Everything was looking good at the start, the aircraft was checked and recently refueled, I called Shobdon for airfield information and booked a PPR slot, and the weather turned out to be fine all day.

We started the engine and taxied to runway 18 for take-off. Wellesbourne was very busy that day, but we quickly found a gap to get off the deck.

Soon after we became airborne I noticed a very loud hissing noise on my headset, which made it really hard to hear any radio communication. I asked my friend Mike if he hears any noise on his headset and he said he doesn’t hear anything. That made me very suspicious and I thought it was something about my headset connection or similar and I could have a look once I leveled off, away from the busy circuit and after the climb, which is certainly not a good time to fiddle with your communication devices while flying.


I informed Wellesbourne of our departure to the west, set course towards Worcester using the HAT mnemonic, performed a FREDA check and then started my investigation in order to nail down what caused the noise in my headset.

I had my little voice recorder attached to the audio output socket of the plane, so that was my first suspect. We’ve passed Stratford upon Avon and I decided it was safe to quickly disconnect my splitter cable and audio recorder and reconnect my headset directly. But it didn’t help.

I turned down the volume on my headset. Obviously that got rid of the noise, but it also got rid of everything else.

I turned down the volume of the radio to the same effect.

I tried fiddling around with what I hoped was the squelch knob of the radio. No improvement.

I turned the radio off and on again. The noise persisted. This indicated that it was not a radio issue, but rather something with the intercom. It sounded like a microphone that was installed outside the aircraft and picked up the wind.

I couldn’t figure it out, so I decided to abort this mission and return to Wellesbourne. I felt sorry about Mike, and so I offered him a sightseeing trip around Worcester instead, which he was happy to accept. We already made quite some progress towards the west and Worcester wasn’t far away, so I just had to swing around the back of the city and fly back.

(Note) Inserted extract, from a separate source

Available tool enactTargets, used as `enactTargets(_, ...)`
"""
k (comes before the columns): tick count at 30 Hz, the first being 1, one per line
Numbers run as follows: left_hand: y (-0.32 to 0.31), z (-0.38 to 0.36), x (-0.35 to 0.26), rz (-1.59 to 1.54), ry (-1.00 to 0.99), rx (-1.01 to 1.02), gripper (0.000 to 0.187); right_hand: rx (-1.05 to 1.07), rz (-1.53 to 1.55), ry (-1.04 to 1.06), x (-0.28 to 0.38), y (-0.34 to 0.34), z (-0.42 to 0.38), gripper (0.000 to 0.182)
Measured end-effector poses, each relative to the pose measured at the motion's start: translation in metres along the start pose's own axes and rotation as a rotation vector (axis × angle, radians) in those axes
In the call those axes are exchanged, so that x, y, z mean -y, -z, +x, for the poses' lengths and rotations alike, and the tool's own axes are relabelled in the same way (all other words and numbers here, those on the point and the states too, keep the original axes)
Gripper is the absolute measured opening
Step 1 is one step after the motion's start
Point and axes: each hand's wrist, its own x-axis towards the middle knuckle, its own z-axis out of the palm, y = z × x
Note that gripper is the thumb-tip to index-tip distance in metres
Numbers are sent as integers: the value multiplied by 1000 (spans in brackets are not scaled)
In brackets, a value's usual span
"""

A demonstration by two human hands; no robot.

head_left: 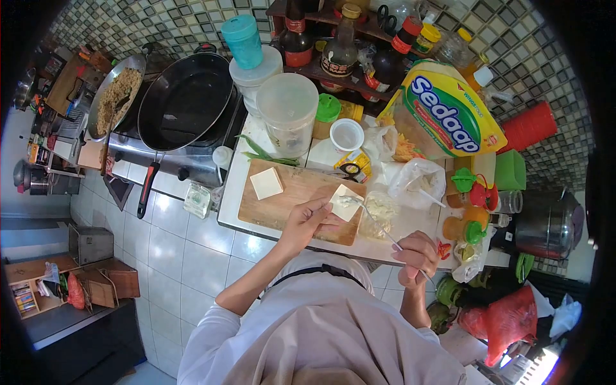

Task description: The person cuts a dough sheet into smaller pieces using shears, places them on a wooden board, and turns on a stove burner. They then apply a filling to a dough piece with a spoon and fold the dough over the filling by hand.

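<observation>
My left hand point(307, 223) holds a pale square wrapper point(344, 204) by its left edge, above the right end of the wooden cutting board point(295, 208). My right hand point(418, 255) grips a metal spoon point(383, 229), whose tip rests on some whitish filling on that wrapper. A stack of similar pale squares point(266, 184) lies on the left part of the board. Just right of the board, a clear plastic bag point(380, 213) holds whitish, crumbly food.
Behind the board stand a clear tub point(287, 109), a small white bowl point(346, 135) and a yellow Sedaap bag point(443, 109). Green leaves point(264, 153) lie at the board's back edge. A black pan point(186, 99) sits on the stove at left; jars point(463, 228) stand at right.
</observation>
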Motion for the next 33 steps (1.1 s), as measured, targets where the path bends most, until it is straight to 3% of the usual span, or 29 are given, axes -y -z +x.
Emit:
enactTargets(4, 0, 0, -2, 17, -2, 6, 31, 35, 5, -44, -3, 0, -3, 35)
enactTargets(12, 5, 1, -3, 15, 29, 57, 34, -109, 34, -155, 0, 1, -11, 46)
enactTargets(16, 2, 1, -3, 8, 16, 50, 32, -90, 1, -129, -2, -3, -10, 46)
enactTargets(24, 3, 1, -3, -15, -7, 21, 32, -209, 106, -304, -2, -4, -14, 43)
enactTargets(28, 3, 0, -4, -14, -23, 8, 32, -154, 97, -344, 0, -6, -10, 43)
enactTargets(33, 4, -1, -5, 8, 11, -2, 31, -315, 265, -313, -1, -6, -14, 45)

The arrival was when I really noticed how much of a distraction this whole thing was. We arrived overhead and descended on the dead side. Once I turned north onto the downwind leg the stress level increased with several aircraft in the circuit and a radio that was hard to understand. I turned the volume all the way up to hear what the tower was saying.

I really screwed up my downwind leg!

I did the pre-landing checks and hastily aligned the DI with the compass, but I soon drifted off to the right, thereby shortening my base leg. Once on base I noticed that I almost immediately had to turn final, and therefore I was a little high on the approach. In addition my friend Bartosz suddenly appeared in front of us with a glide approach.

I decided to both get lower and get some distance to Bartosz by swerving left and right, which proved very successful and I quickly intercepted the regular glide path, but by this time there was not much altitude left shortly after we were already landing. Bartosz had gone around, so the runway was all mine. Due to the late establishment on final the landing was not my best as the ground effect caught me again, but overall it was safe and event-free from there on. For some reason the hissing noise has disappeared now.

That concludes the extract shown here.